Óscar Zambrano

Personal information
- Full name: Óscar Steven Zambrano Preciado
- Date of birth: 20 April 2004 (age 22)
- Place of birth: Santo Domingo, Ecuador
- Height: 1.76 m (5 ft 9 in)
- Position: Defensive midfielder

Team information
- Current team: Hull City
- Number: 20

Youth career
- Colorados Jaipadida
- 2016: L.D.U. Quito
- 2017: América de Quito
- 2018–2022: L.D.U. Quito

Senior career*
- Years: Team / Apps / (Gls)
- 2022–2025: L.D.U. Quito / 50 / (2)
- 2024–2025: → Hull City (loan) / 8 / (1)
- 2025–2026: NK Maribor / 7 / (2)
- 2026–: Hull City / 0 / (0)

International career
- 2019: Ecuador U15 / 1 / (0)
- 2022–: Ecuador U20 / 14 / (0)

= Óscar Zambrano =

Ecuadorian footballer (born 2004)

Óscar Steven Zambrano Preciado (born 20 April 2004) is an Ecuadorian professional footballer who plays as a defensive midfielder for club Hull City.

==Early life==
Born in the Santo Domingo Canton of Ecuador, Zambrano is the youngest of six siblings, with one of his brothers, Jefferson Preciado, also going on to become a footballer.

==Club career==
Zambrano began his footballing career in the same academy as compatriot and current Ecuador international footballer Moisés Caicedo - Colorados Jaipadida. He joined the academy of L.D.U. Quito in 2016, but spent the following season with América de Quito. He returned to L.D.U. Quito and progressed through the academy, before making his professional debut in a 2–0 Ecuadorian Serie A win over Cumbayá on 10 April 2022.

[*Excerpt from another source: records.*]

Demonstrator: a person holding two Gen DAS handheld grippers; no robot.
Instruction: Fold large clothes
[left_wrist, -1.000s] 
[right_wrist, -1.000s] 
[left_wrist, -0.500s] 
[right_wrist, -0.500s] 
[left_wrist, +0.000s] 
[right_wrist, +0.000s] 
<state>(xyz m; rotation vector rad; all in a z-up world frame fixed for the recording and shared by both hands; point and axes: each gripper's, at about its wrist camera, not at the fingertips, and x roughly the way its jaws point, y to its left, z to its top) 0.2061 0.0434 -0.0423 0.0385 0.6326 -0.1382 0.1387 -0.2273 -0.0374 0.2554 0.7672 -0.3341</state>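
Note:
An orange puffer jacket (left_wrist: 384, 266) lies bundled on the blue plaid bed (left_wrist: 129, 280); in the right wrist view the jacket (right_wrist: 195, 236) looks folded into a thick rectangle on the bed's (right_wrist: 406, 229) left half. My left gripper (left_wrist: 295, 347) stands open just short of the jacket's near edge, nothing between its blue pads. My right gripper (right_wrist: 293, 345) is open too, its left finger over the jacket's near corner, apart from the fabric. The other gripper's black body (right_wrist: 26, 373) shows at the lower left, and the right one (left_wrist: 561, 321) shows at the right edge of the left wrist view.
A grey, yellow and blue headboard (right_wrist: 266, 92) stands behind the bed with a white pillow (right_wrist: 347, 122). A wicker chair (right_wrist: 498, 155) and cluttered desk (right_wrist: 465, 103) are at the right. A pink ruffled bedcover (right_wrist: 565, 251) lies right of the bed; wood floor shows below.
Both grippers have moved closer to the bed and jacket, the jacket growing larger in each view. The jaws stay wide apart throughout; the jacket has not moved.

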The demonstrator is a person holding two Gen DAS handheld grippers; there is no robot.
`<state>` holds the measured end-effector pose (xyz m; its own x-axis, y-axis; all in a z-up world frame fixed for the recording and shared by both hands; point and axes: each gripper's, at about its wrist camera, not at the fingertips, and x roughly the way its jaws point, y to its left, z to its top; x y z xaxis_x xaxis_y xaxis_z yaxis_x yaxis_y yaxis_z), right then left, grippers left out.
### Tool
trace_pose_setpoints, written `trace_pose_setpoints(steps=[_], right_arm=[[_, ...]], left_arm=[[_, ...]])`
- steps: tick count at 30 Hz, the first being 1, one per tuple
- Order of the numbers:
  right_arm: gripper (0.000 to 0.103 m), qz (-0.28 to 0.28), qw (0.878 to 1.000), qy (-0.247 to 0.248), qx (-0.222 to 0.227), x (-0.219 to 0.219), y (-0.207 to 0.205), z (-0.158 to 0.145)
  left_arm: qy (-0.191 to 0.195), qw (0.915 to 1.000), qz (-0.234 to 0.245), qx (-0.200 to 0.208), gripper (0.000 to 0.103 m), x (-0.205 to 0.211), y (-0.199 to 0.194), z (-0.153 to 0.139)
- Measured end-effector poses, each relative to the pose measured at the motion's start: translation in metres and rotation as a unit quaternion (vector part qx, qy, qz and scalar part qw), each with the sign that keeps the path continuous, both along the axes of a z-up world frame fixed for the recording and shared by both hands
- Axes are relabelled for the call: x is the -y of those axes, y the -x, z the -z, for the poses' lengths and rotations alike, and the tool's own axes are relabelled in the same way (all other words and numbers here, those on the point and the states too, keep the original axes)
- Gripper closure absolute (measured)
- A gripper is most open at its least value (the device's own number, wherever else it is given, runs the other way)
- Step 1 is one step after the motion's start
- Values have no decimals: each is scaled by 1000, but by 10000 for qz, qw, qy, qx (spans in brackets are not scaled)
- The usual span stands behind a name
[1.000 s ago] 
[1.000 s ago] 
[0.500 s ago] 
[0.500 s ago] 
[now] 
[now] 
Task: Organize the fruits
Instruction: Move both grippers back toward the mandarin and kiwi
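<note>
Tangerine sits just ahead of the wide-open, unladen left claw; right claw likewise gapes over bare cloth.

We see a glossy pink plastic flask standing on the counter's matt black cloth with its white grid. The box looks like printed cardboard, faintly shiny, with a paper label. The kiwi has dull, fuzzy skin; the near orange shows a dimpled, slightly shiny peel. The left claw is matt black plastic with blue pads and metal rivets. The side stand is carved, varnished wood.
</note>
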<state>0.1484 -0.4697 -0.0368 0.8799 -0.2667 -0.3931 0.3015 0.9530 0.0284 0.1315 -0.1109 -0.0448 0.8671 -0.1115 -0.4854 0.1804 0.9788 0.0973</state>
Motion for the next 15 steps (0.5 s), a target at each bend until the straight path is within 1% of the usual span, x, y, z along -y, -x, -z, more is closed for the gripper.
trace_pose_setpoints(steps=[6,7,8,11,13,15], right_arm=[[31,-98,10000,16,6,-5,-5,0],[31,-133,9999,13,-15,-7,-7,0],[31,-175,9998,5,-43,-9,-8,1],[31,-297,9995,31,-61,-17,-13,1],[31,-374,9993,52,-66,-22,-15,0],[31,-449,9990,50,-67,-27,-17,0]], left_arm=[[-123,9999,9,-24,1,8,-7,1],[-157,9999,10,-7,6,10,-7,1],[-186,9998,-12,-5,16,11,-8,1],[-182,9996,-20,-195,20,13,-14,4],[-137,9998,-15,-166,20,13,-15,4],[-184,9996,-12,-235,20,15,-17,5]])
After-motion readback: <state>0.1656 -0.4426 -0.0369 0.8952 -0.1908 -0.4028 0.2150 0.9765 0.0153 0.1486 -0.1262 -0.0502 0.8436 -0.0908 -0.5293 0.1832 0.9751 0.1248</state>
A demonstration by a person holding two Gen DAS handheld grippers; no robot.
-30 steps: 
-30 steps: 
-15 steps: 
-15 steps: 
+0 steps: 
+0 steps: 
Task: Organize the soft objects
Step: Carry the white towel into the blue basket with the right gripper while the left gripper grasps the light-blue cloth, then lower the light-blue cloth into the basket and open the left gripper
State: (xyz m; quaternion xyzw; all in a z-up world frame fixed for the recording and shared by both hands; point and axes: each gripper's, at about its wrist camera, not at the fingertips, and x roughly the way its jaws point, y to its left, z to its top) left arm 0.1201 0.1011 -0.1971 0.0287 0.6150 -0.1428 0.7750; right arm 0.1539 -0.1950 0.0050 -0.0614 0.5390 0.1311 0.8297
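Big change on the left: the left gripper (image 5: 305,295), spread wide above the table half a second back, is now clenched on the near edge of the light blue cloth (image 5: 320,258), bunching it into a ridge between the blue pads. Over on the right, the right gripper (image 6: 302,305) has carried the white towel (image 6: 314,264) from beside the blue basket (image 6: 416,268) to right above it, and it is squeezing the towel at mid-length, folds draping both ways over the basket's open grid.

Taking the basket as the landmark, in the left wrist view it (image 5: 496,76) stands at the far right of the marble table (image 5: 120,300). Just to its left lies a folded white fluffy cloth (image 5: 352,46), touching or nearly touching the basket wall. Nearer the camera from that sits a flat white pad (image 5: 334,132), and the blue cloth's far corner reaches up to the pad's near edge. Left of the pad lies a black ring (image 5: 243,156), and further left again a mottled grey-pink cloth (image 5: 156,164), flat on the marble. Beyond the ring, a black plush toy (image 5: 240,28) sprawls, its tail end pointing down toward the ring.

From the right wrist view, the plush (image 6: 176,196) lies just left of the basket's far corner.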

Having already trialled at Dutch side Ajax in 2022, Zambrano was again linked with a move to Europe the following season, with club president Esteban Paz stating that teams were interested, but that they hadn't "received any concrete offer yet". He was later linked with Brazilian side São Paulo and American MLS team Colorado Rapids.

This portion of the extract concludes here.